Introduction
Using Nomad UI and CLI, one could review and monitor any job's current status. However, there could be some scenarios where these status views might not be consistent like in case of some terminal/dead jobs.
In this guide, we will see how we can make this status view more consistent using several native commands, as it would help in fine-tuning monitoring/observation of the jobs.
Lab Setup (to reproduce the issue)
Note: This KB is using below Nomad and Consul versions, however feel free to use any compatible version which supports periodic job, garbage collection and system reconcile summary operations.
Nomad Version: 1.7.2+ent
Consul Version: 1.17.3+ent
-
Run both consul & nomad in dev mode with connect enabled.
consul_config.hclports { grpc = 8502 } connect { enabled = true }
$ consul agent -dev -config-file=./consul_config.hcl
nomad_config.hcl
server {
# license_path is required for Nomad Enterprise as of Nomad v1.1.1+
license_path = "/etc/nomad.d/license.hclic"
enabled = true
}
acl {
enabled = true
}
$ nomad agent -dev-connect -dev-consul -config=./nomad_config.hcl
-
Run the following periodic job in a default namespace.
job "docs-1" { datacenters = ["ns1"] namespace = "default" type = "batch" periodic { cron = "*/15 * * * * * *" prohibit_overlap = true } group "example" { network { port "http" { static = "5678" } } task "server" { driver = "docker" config { image = "hashicorp/http-echodgdgdg" # Intentionally passed wrong image for the job to fail ports = ["http"] args = [ "-listen", ":5678", "-text", "hello world", ] } } } }
[ec2-user@ip-172-31-44-235 ~]$ nomad job status docs-1
ID = docs-1
Name = docs-1
Submit Date = 2024-05-24T06:35:26Z
Type = batch
Priority = 50
Datacenters = dc1
Namespace = default
Node Pool = default
Status = running
Periodic = true
Parameterized = false
Next Periodic Launch = 2024-05-24T07:11:15Z (14s from now)
Children Job Summary
Pending Running Dead
0 1 9
Previously Launched Jobs
ID Status
docs-1/periodic-1716533340 dead
docs-1/periodic-1716533475 dead
docs-1/periodic-1716533610 dead
docs-1/periodic-1716533745 dead
docs-1/periodic-1716533880 dead
docs-1/periodic-1716534015 dead
docs-1/periodic-1716534150 dead
docs-1/periodic-1716534285 dead
docs-1/periodic-1716534420 dead
docs-1/periodic-1716534555 running
-
When allocation gets into dead state, then run the command nomad system gc to clean terminal jobs/allocs, however in the job status under Children Job Summary there are 9 dead allocations present but in the Previously Launched Jobs section, it is not present. Same is the case in Nomad UI as well.

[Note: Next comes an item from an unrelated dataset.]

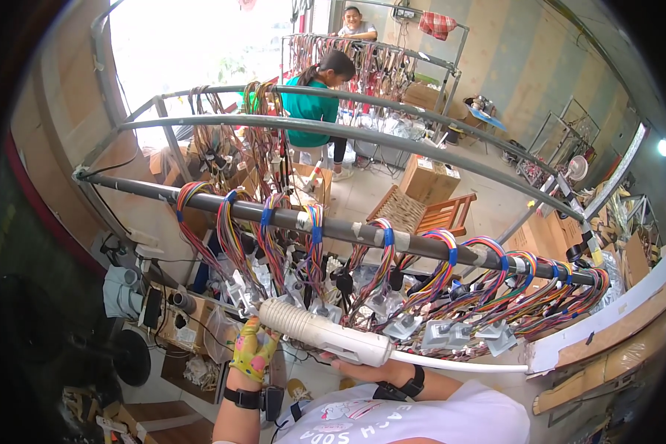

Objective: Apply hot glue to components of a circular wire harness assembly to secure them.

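Taped bundles (314, 222) line our rail (348, 230), but how much work remains, and what our half-curled left hand (251, 351) beside the white tool (324, 331) and part-hidden right hand (357, 369) below it grip, we cannot tell.

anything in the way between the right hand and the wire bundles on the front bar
Yes, in this view: the white tool with a ridged end lies across, between the right hand and the wire bundles, hiding part of that hand. Whether the hand grips it is hidden.
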Action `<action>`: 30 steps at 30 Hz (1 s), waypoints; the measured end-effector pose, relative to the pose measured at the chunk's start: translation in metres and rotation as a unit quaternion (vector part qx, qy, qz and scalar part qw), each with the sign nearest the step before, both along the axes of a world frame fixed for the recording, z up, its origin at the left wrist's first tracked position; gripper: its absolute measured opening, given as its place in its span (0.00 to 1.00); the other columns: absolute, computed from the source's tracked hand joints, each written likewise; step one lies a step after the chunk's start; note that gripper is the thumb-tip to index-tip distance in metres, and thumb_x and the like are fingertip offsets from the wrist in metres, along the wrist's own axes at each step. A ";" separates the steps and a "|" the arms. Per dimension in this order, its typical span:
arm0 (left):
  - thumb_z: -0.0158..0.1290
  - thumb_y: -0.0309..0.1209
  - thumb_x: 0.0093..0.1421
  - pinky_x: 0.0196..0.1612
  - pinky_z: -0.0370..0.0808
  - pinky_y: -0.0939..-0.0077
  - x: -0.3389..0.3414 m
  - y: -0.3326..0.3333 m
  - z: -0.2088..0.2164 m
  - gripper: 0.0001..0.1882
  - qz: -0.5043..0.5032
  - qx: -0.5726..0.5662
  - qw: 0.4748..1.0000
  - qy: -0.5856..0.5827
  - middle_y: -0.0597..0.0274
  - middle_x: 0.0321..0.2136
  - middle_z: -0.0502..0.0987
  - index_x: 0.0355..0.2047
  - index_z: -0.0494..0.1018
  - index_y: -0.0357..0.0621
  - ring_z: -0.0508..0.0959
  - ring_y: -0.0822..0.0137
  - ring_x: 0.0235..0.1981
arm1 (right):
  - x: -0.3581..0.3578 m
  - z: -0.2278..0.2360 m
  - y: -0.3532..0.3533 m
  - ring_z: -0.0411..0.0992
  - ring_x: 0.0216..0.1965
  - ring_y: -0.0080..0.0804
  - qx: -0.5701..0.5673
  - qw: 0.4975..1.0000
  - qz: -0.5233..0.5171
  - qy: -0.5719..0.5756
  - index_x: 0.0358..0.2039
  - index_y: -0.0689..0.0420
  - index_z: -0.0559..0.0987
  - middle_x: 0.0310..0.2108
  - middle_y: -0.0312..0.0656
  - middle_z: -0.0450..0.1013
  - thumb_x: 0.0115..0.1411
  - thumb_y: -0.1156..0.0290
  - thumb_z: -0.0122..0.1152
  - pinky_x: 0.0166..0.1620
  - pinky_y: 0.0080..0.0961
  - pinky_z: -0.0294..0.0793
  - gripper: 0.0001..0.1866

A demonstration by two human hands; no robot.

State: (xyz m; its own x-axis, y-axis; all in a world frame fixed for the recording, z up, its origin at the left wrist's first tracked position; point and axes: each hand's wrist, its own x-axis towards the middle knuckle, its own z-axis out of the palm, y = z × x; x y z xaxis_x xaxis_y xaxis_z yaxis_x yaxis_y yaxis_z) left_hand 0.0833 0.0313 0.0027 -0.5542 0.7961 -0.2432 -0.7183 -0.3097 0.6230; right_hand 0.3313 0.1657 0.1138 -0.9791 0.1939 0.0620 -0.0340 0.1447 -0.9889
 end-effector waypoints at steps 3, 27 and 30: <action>0.50 0.26 0.59 0.50 0.72 0.62 0.004 0.008 0.021 0.16 -0.001 -0.001 0.998 -0.056 0.57 0.44 0.73 0.49 0.68 0.40 0.74 0.60 0.45 | 0.000 -0.004 0.003 0.62 0.58 0.37 0.008 1.000 -0.006 0.000 0.56 0.51 0.70 0.57 0.43 0.65 0.63 0.64 0.50 0.63 0.32 0.57 0.20; 0.47 0.23 0.59 0.42 0.73 0.71 0.003 0.002 0.009 0.12 -0.004 -0.031 0.999 -0.022 0.61 0.39 0.74 0.44 0.69 0.42 0.74 0.67 0.40 | -0.002 -0.004 -0.002 0.71 0.51 0.28 0.104 0.994 -0.026 0.026 0.60 0.59 0.61 0.49 0.43 0.72 0.60 0.79 0.54 0.53 0.24 0.68 0.27; 0.44 0.15 0.57 0.38 0.73 0.79 0.000 0.000 -0.001 0.15 -0.027 -0.045 0.992 0.112 0.65 0.38 0.73 0.43 0.68 0.43 0.73 0.73 0.39 | -0.002 -0.006 -0.002 0.70 0.51 0.28 0.102 0.994 -0.022 0.030 0.60 0.59 0.61 0.50 0.44 0.71 0.60 0.79 0.53 0.53 0.24 0.68 0.27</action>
State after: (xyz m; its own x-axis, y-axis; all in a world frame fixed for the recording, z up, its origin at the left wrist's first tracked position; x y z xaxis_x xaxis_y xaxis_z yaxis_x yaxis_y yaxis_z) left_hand 0.0829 0.0312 0.0020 -0.5596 0.8065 -0.1909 -0.5732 -0.2103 0.7920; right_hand 0.3293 0.1634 0.1079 -0.9633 0.2142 0.1620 -0.0808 0.3440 -0.9355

[ec2-user@ip-172-31-44-235 ~]$ nomad job status docs-1 ID = docs-1 Name = docs-1 Submit Date = 2024-05-24T06:35:26Z Type = batch Priority = 50 Datacenters = dc1 Namespace = default Node Pool = default Status = running Periodic = true Parameterized = false Next Periodic Launch = 2024-05-24T07:12:00Z (14s from now) Children Job Summary Pending Running Dead 0 1 9 Previously Launched Jobs ID Status docs-1/periodic-1716534690 running
Solution to the issue
Expectation would be that once nomad system gc runs on terminal allocs for periodic jobs, then there should be a consistency of job status and history on both UI and CLI.
In order to fix the same, user has to run nomad system reconcile summaries command after performing nomad system gc as it would reconcile the summaries of all registered jobs.
https://developer.hashicorp.com/nomad/docs/commands/system/reconcile-summaries
https://developer.hashicorp.com/nomad/docs/commands/system
[ec2-user@ip-172-31-44-235 ~]$ nomad job status docs-1
ID = docs-1
Name = docs-1
Submit Date = 2024-05-24T06:35:26Z
Type = batch
Priority = 50
Datacenters = dc1
Namespace = default
Node Pool = default
Status = running
Periodic = true
Parameterized = false
Next Periodic Launch = 2024-05-24T07:13:45Z (8s from now)
Children Job Summary
Pending Running Dead
0 1 0
Previously Launched Jobs
ID Status
docs-1/periodic-1716534690 running
Conclusion
Nomad perform garbage collection of jobs, evaluations, allocations, and nodes using nomad system gc. This is an asynchronous operation.
Nomad periodically garbage collects jobs, evaluations, allocations, and nodes. The exact garbage collection logic varies by object, but in general Nomad only permanently deletes objects once they are terminal and no longer needed for future scheduling decisions.
Though gc would clean up objects, but for the consistent view of the same on UI and CLI, we need to perform system reconcile summaries operation so that Nomad will reconcile the summary of all registered jobs.